La générosité fait partie de notre foi (Imaan). Ainsi Hamiz dit qu’il ne s’attache pas aux biens matériels. Rezwana  Nasurally, la dame qui s’occupe de lui, raconte que des années de cela, sa famille l’a rejeté. Elle se retrouvée à la rue avec son époux et sa fille. C’est grâce à l’aide d’Hamiz que cette famille est arrivée à surmonter les difficultés. Ils habitent maintenant chez Hamiz et elle prend soin de lui, vu qu’il est seul et malade. Comme un remerciement,  le sexagénaire leur a cédé une partie de ses biens et son business. C’est Rezwana qui est désormais la nouvelle propriétaire de Henry Gym.

Sa maladie, il la considère comme des tests provenant de son Créateur pour  qu’il se rapproche de Lui. Il cite un verset du Quran qui va dans ce sens : « Allah vous donne toujours un fardeau pour le porter.» Pour lui, le Quran est un livre de réponses qui peut nous donner la motivation pour résoudre nos problèmes.
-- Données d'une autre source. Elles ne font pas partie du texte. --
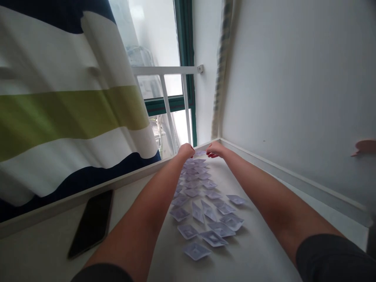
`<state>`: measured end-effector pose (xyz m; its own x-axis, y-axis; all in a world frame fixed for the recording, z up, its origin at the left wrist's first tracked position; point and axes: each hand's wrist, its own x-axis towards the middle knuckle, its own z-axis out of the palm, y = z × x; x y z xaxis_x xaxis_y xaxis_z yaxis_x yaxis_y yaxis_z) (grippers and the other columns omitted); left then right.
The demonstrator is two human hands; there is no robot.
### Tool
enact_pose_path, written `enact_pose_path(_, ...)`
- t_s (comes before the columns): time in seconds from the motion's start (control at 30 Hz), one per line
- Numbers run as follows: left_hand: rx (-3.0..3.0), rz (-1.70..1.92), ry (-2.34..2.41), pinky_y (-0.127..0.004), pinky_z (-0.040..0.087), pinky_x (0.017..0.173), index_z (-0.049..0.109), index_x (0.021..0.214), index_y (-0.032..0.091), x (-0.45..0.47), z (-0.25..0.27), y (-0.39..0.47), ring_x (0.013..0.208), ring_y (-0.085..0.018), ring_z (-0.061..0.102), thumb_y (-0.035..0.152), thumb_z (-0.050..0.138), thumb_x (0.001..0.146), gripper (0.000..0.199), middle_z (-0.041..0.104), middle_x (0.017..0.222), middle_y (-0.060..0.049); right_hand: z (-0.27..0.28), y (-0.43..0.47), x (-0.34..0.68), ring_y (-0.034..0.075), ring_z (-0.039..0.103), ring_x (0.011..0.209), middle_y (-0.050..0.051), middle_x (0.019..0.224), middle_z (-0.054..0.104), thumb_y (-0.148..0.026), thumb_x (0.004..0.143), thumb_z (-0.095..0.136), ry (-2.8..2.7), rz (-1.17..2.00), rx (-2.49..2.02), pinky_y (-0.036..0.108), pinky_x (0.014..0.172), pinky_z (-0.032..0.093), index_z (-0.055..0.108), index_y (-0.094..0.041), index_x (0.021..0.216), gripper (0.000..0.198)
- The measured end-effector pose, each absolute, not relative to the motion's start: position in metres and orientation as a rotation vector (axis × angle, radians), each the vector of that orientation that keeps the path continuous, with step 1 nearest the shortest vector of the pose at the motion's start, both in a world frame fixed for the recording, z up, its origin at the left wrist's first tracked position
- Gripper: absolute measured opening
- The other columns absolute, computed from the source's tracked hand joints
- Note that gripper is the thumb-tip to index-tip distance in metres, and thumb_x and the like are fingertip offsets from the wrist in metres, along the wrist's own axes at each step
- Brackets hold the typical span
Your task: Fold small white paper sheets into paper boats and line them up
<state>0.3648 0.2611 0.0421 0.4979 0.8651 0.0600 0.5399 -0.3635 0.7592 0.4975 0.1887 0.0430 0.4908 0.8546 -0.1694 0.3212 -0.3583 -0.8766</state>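
At the far end of the white tabletop point(243, 243), my left hand point(186, 150) and my right hand point(216, 149) face each other, fingers curled. A folded white paper boat point(200, 153) spans the gap between them, its two pointed ends at my fingertips. Both hands appear pinched on those ends, though the left fingers are partly hidden. Several more paper boats lie from there towards me, packed in close rows at the back. Nearer ones are looser, among them a front paper boat point(196, 251) and a paper boat point(236, 199) off to the right.
A dark phone point(91, 223) lies left of my left forearm. A raised white edge point(293, 174) runs along the table's back and right sides. Beyond it are a striped curtain point(73, 109), a white railing point(164, 70) before the window, and a plain wall point(299, 78).
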Motion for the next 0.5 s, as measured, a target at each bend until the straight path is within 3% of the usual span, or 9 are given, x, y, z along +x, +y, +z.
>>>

Rezwana relate que parfois Hamiz se sent très malade mais en lisant le surah Yaseen, il arrive vite à surmonter sa souffrance. Une fois, poursuit-elle, Hamiz était admis à l’hôpital et les infirmières sont venues lui demander si Hamiz est un imam car il avait accompli ses swalaats dans la salle de l’hôpital et  avait continué à lire des wazifas pendant toute la journée.

Lecture du Coran

Après sa conversion à l’Islam, il est devenu un grand admirateur du Mufti Menk et de Noman Ali Khan. Il les écoute chaque jour sur Youtube pour apprendre davantage sur l’Islam. En très peu de temps, il a beaucoup appris. « Durant la journée, je consacre tout mon temps à faire la lecture du Quran avec translitération ou sinon j’écoute les sermons des Aleems sur la Toile, » relate notre interlocuteur.  Selon lui, la swalaat est une pratique incontournable pour garder la forme en particulier pour les personnes malades qui ne peuvent pas s’adonner aux exercices physiques. « Selon la science, les mouvements durant la swalaat sont très bénéfiques pour notre santé car elles agissent comme des exercices pour notre corps,» dit-il. C’est pour cette raison, qu’il ne rate pas ses swalaats quand il est en bonne santé et peut se déplacer. C’est une paix intérieure et une consolation extraordinaire qu’il ressent quand il part pour la masjid pour accomplir le swalaat-ul-Fajr. Pour lui, ce sont des sentiments indescriptibles mais qui l’aident au quotidien pour  rester en vie. « Il faut être fort dans sa tête. Si on réussit à combattre nos pensées négatives, on arrivera à surmonter des obstacles avec plus de facilité », dit-il avec conviction.

Son dernier souhait

Son dernier souhait est d’accomplir le Hadj avant qu’il ne ferme les yeux. Mais les médecins lui ont vivement déconseillé de partir en voyage vue sa santé précaire. « J’ai la conviction que je serai un jour l’invité d’Allah. Même si je n’arrive pas à accomplir le Hadj, j’essaierai au moins de partir pour l’Umrah. Mon but est de voir la Kaabah et le Rawza de Nabi-e-kareem avant de quitter ce monde » conclut-il.